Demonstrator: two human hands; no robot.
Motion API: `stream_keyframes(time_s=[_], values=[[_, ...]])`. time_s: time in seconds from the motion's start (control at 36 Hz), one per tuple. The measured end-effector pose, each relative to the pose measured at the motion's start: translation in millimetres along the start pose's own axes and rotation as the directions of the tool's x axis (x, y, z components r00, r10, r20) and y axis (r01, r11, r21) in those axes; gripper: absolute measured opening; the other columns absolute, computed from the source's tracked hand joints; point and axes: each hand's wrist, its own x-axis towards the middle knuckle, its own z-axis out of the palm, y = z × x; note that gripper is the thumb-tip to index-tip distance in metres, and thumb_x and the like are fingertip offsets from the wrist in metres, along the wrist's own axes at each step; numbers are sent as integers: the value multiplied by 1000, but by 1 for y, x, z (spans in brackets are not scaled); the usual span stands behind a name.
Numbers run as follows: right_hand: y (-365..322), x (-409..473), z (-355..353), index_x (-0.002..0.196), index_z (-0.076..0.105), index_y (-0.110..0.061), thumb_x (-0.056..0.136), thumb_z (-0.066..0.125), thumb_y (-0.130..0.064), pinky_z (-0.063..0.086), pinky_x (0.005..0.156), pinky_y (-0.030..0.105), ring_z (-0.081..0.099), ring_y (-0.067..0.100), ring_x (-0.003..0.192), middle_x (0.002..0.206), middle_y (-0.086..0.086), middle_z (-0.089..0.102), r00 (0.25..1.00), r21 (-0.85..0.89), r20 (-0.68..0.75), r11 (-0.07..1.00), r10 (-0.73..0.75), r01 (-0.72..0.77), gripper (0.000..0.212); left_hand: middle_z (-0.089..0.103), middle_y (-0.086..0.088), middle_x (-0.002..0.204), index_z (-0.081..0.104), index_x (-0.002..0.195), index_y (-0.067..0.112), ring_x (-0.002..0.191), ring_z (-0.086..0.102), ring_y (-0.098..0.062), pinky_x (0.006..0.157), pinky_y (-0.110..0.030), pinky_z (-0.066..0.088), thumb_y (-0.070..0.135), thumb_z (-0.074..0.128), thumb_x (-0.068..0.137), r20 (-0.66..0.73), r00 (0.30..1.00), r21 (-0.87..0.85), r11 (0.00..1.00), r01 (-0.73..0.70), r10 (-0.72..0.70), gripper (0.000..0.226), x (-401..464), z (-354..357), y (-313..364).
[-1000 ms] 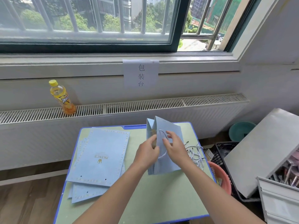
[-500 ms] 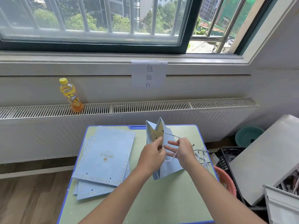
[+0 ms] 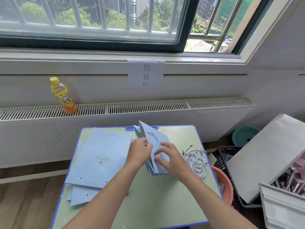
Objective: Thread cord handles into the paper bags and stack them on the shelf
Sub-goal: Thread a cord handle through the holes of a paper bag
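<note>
The left hand [image 3: 139, 152] pinches the top edge of the blue paper bag [image 3: 156, 141] on the bench [image 3: 156, 204]. The right hand [image 3: 171, 160] rests on the bag with its fingers [image 3: 159, 152] loosely spread beside the cord handle [image 3: 155, 138].

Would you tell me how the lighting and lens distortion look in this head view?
Head view: even daylight from the window, soft shadows on the table; wide-angle bending curves the radiator grille and sill; the bag and both hands, left and right, are sharp.

Bare forearms — no sleeves, rings, watch.
</note>
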Motion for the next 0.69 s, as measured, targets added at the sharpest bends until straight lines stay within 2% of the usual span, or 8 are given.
stream_keyframes(time_s=[0.08, 0.19, 0.25, 0.33, 0.44, 0.56, 0.64, 0.69], values=[[5, 0, -2, 90, 69, -18, 89, 70, -21, 21, 93, -3, 36, -23, 113, 124, -6, 47, 1000, -22, -19, 1000, 13, -13, 3, 25, 4, 52, 26, 58, 15, 51, 22, -15, 48, -25, 18, 4, 46, 84, -2, 1000, -4, 1000, -4, 4, 35, 1, -1, 1], [5, 2, -5, 89, 66, -13, 91, 66, -17, 26, 90, 0, 47, 0, 112, 116, -7, 50, 998, -90, -67, 996, 23, -29, 5, 26, 0, 55, 26, 61, 15, 54, 22, -17, 51, -30, 18, 3, 45, 82, -13, 1000, 13, 1000, -6, 6, 31, 3, -5, 0], [8, 0, -8, 87, 62, -14, 92, 64, -14, 30, 89, 5, 49, 5, 109, 111, -5, 51, 991, -108, -125, 992, 55, -69, 5, 26, -1, 56, 27, 62, 14, 56, 22, -18, 53, -31, 18, 3, 46, 82, -23, 1000, 8, 1000, 3, -3, 30, 5, -8, -2], [10, -1, -9, 88, 65, -12, 91, 63, -13, 34, 91, 15, 49, 7, 111, 110, -4, 51, 987, -136, -125, 983, 105, -122, 4, 25, 1, 54, 26, 61, 14, 57, 22, -19, 55, -31, 17, 4, 46, 83, -36, 999, 3, 1000, -4, 4, 32, 6, -11, -2], [-6, 5, -10, 101, 69, -13, 94, 60, -17, 31, 86, 5, 49, 1, 105, 110, -7, 54, 984, -70, -145, 991, 106, -117, 12, 29, 3, 52, 29, 60, 14, 54, 26, -17, 53, -31, 21, 9, 48, 88, -54, 998, 47, 998, -28, 31, 34, 7, -12, 2], [-33, 14, -14, 113, 65, -17, 93, 62, -32, 41, 81, 9, 59, 2, 98, 108, -10, 63, 989, 64, -27, 988, 142, -140, 24, 38, 0, 56, 36, 63, 10, 56, 33, -17, 54, -31, 27, 11, 44, 92, -29, 998, 44, 998, -51, 52, 30, 8, -10, 9], [-43, 16, -17, 111, 64, -20, 88, 68, -35, 50, 82, 18, 65, 5, 93, 104, -8, 67, 984, 92, -47, 982, 169, -165, 28, 57, -6, 68, 53, 75, 2, 66, 50, -24, 60, -36, 40, 8, 38, 93, -2, 993, 60, 991, -119, 119, 24, 7, -10, 17], [-48, 17, -24, 108, 64, -21, 88, 66, -28, 53, 81, 25, 66, 4, 86, 99, -7, 68, 979, 96, -69, 978, 194, -187, 21, 67, -5, 83, 63, 92, 4, 78, 58, -25, 72, -39, 47, 6, 38, 94, 11, 984, 68, 982, -176, 176, 24, 5, -12, 22]])
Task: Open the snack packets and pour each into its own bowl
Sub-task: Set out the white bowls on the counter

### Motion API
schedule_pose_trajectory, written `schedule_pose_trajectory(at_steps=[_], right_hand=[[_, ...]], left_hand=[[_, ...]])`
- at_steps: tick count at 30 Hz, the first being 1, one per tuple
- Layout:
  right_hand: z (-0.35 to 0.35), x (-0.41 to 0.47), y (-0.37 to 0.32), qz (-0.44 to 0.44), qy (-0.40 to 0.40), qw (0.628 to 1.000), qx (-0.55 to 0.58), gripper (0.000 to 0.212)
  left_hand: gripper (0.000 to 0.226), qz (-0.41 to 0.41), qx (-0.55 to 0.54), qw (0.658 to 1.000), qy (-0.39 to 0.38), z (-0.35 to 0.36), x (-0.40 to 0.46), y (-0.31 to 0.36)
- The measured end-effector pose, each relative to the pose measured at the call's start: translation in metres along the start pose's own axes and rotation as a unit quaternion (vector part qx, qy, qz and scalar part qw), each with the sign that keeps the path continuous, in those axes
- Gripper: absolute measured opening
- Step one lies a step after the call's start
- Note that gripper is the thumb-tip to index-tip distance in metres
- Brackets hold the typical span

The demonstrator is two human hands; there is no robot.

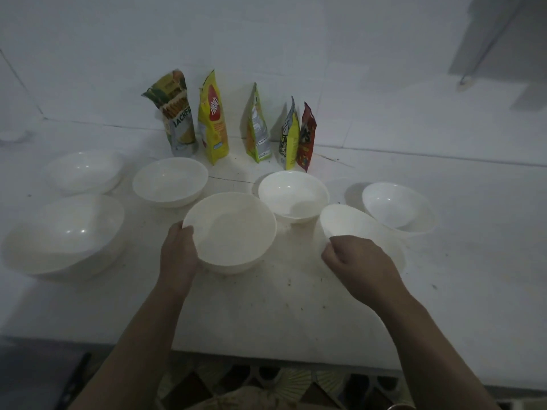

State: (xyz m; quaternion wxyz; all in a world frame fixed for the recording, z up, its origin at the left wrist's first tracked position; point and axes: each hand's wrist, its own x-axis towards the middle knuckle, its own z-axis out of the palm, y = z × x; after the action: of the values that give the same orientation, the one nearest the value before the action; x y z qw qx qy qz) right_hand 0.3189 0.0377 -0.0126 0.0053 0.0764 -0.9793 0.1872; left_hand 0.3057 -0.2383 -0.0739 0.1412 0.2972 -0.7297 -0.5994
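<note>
Both forearms reach up from the bottom edge of the frame over a white surface [266, 315]. At centre, the left hand [177, 255] grips the near-left rim of a white centre bowl [233, 232], its fingers curled around the wall and the thumb over the rim. Right of centre, the right hand [355, 264] holds the near edge of a smaller tilted bowl [346, 223], fingers curled on it; how far they wrap underneath cannot be told in this dim light.

Five more white bowls stand around these two: a large bowl [65, 235] at the left edge, a far-left bowl [85, 171] above it, an upper-middle bowl [170, 182], a deep bowl [293, 196] just beyond the centre one, and a right bowl [396, 207] behind the tilted one.

Along the wall in the upper middle, five snack packets stand upright in a row, well apart from the hands: a jackfruit packet [177, 116], a yellow packet [213, 119], a green packet [257, 128], a yellow-and-grey packet [290, 134] and a red packet [307, 137], the last two touching. All look sealed.
</note>
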Motion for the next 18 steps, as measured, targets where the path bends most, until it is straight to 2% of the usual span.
schedule_pose_trajectory(at_steps=[7,10,13,16,18], right_hand=[[0.014,-0.011,0.011,0.031,-0.060,0.998,-0.003,0.034],[0.017,-0.013,0.012,0.032,-0.051,0.998,0.004,0.033],[0.016,-0.013,0.007,0.019,0.003,0.999,0.027,0.024],[0.016,-0.008,-0.008,-0.006,0.106,0.989,0.101,0.016],[0.018,0.003,-0.025,-0.035,0.134,0.978,0.158,0.015]], left_hand=[[0.035,-0.009,-0.002,1.000,0.006,-0.001,0.007,-0.004],[0.039,-0.010,-0.013,1.000,0.003,-0.001,0.006,-0.004],[0.039,0.013,-0.036,0.999,-0.004,-0.003,0.004,-0.004],[0.038,0.070,-0.015,0.997,-0.017,-0.006,-0.002,0.001],[0.041,0.112,0.008,0.993,-0.023,-0.011,0.000,0.003]])
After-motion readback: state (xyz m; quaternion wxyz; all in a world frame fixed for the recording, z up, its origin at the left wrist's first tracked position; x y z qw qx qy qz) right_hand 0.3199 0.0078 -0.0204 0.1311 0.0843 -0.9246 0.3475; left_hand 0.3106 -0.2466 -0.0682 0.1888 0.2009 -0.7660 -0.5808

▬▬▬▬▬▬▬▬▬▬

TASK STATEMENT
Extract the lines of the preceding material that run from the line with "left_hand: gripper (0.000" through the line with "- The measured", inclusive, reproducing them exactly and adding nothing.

ANSWER SPACE
  left_hand: gripper (0.000 to 0.226), qz (-0.41 to 0.41), qx (-0.55 to 0.54), qw (0.658 to 1.000), qy (-0.39 to 0.38), z (-0.35 to 0.36), x (-0.40 to 0.46), y (-0.31 to 0.36)
- The measured end-effector pose, each relative to the pose measured at the call's start: translation in metres along the start pose's own axes and rotation as a unit quaternion (vector part qx, qy, qz and scalar part qw), each with the sign that keeps the path continuous, in those axes

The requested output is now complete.